Search the material for "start" and copy each line in which it is found.

◆ ◆ ◆ ◆ ◆ ◆ ◆

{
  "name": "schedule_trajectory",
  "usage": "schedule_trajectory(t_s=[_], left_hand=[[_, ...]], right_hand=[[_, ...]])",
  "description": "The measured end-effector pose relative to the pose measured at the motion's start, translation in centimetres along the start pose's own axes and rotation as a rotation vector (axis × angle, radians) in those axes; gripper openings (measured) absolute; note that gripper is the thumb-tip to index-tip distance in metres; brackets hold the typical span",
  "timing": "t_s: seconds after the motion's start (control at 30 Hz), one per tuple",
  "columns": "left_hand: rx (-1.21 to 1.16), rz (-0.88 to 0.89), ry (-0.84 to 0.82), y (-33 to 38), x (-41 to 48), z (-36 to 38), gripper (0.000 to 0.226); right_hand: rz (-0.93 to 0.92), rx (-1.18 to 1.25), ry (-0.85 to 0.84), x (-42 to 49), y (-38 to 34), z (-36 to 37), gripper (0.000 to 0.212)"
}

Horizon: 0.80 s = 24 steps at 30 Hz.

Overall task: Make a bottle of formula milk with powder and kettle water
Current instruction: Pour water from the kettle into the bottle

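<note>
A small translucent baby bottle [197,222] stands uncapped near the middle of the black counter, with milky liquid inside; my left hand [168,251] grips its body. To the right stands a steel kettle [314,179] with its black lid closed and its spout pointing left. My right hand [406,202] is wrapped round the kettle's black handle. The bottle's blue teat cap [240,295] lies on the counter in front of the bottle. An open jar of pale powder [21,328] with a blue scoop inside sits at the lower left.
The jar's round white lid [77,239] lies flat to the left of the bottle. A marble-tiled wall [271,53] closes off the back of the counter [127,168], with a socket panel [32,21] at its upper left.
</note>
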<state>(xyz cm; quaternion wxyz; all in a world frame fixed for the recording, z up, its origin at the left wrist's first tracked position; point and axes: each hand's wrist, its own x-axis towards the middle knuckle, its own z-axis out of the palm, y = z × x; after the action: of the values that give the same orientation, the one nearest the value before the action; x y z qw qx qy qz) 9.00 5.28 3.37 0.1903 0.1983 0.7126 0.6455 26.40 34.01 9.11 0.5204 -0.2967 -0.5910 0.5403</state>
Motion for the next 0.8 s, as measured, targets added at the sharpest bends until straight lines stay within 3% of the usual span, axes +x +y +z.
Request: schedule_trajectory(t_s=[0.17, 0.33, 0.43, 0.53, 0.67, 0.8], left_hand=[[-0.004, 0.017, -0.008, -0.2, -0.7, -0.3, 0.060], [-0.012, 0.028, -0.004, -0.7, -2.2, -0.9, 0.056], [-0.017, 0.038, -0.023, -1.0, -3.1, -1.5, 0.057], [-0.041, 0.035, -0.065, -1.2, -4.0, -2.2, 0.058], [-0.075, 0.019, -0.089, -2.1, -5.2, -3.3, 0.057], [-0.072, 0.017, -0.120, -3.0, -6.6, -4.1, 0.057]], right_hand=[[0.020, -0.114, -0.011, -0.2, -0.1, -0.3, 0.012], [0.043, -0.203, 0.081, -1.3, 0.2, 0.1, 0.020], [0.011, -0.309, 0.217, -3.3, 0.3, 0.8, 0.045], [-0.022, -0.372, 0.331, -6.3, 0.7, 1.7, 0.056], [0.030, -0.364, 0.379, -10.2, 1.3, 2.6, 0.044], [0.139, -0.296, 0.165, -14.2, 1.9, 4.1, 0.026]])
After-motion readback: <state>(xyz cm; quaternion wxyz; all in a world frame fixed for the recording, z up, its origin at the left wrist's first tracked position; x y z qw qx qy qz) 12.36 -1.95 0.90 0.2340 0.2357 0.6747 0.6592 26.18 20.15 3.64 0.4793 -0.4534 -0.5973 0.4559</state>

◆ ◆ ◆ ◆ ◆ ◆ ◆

- [Your response]:
  "description": "The measured end-effector pose relative to the pose measured at the motion's start, translation in centimetres along the start pose's own axes and rotation as a rotation vector (axis × angle, radians) in those axes; gripper openings (measured) absolute; note that gripper is the thumb-tip to index-tip distance in metres; brackets hold the typical span",
  "timing": "t_s: seconds after the motion's start (control at 30 Hz), one per tuple",

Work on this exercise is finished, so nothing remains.